Processos em risco de prescrição

O BPN e o Banco Insular
Os advogados do ex-fundador do Banco Português de Negócios (BPN), Oliveira Costa, já avançaram com o pedido de prescrição no processo de contra-ordenação instaurado pelo Banco de Portugal devido à ocultação da ligação entre o grupo liderado pelo banqueiro e o Banco Insular. Oliveira Costa e mais 16 arguidos foram multados em 9,9 milhões de euros por prestação de informação falsa e falsificação da contabilidade do BPN, entre 2002 e 2007. São acusados de terem ocultado ao Banco de Portugal o relacionamento entre a Sociedade Lusa de Negócios (antiga dona do BPN) e o BPN Cayman, o BPN IFI, sediado em Cabo Verde e o Banco Insular.
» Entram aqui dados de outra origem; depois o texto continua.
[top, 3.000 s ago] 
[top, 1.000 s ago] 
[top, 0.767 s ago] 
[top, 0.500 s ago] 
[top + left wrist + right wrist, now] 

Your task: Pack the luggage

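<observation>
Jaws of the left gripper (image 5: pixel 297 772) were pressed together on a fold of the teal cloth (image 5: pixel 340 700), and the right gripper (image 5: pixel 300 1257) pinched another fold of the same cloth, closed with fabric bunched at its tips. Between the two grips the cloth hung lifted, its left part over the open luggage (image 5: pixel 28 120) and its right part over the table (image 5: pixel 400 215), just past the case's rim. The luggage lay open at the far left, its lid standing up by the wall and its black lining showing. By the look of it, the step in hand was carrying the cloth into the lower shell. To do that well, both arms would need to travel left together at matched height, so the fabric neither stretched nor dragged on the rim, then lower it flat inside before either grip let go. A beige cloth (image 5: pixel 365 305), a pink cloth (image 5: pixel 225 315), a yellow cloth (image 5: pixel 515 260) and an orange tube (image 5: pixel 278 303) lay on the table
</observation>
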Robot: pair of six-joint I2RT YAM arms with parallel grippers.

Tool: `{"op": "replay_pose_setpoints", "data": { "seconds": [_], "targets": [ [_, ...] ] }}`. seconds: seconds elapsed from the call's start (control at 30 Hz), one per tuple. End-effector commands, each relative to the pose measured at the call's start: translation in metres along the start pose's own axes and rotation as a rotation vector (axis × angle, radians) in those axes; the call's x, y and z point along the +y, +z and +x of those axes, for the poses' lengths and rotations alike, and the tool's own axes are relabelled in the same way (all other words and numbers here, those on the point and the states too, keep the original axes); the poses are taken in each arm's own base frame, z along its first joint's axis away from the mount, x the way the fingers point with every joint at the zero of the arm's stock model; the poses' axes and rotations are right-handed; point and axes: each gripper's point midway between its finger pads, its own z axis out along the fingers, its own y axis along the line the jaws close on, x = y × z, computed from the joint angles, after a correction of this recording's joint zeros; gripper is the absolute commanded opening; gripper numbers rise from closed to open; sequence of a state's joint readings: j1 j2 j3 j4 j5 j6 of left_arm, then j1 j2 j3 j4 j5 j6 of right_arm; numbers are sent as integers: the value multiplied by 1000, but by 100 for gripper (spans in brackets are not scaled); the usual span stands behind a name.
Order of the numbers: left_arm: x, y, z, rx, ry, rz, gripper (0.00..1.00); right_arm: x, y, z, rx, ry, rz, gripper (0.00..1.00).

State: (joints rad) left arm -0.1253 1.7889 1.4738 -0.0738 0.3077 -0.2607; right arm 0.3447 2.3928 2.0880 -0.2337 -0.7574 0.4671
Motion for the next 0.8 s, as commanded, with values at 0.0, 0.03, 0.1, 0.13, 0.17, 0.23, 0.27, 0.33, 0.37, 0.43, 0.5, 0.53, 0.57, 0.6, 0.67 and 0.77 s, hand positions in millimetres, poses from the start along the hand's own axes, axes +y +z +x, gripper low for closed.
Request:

O julgamento, iniciado em 2012, corre no Tribunal da Concorrência, em Santarém e não há ainda uma decisão sobre o pedido de Oliveira Costa e de outros arguidos.

Multa a João Rendeiro
Uma outra contra-ordenação aplicada pelo Banco de Portugal também corre o risco de prescrição. Neste caso o beneficiário pode ser João Rendeiro, fundador do Banco Privado Português (BPP), multado pelo supervisor bancário em quatro milhões por infracções cometidas na gestão do banco, nomeadamente a ocultação de contabilidade. Os advogados de Rendeiro alegam que as irregularidades que levaram à aplicação da contra-ordenação já estão prescritas porque o banqueiro deixou de ter funções executivas na instituição de crédito em 2005, tendo já passado mais de oito anos (prazo de prescrição) sobre os factos. Mas a questão promete controversia já que a multa aplicada refere-se a factos cometidos pelo gestor entre 2002 e 2008, ano em que o banqueiro deixou o BPP e o Estado interveio a pedido de Rendeiro.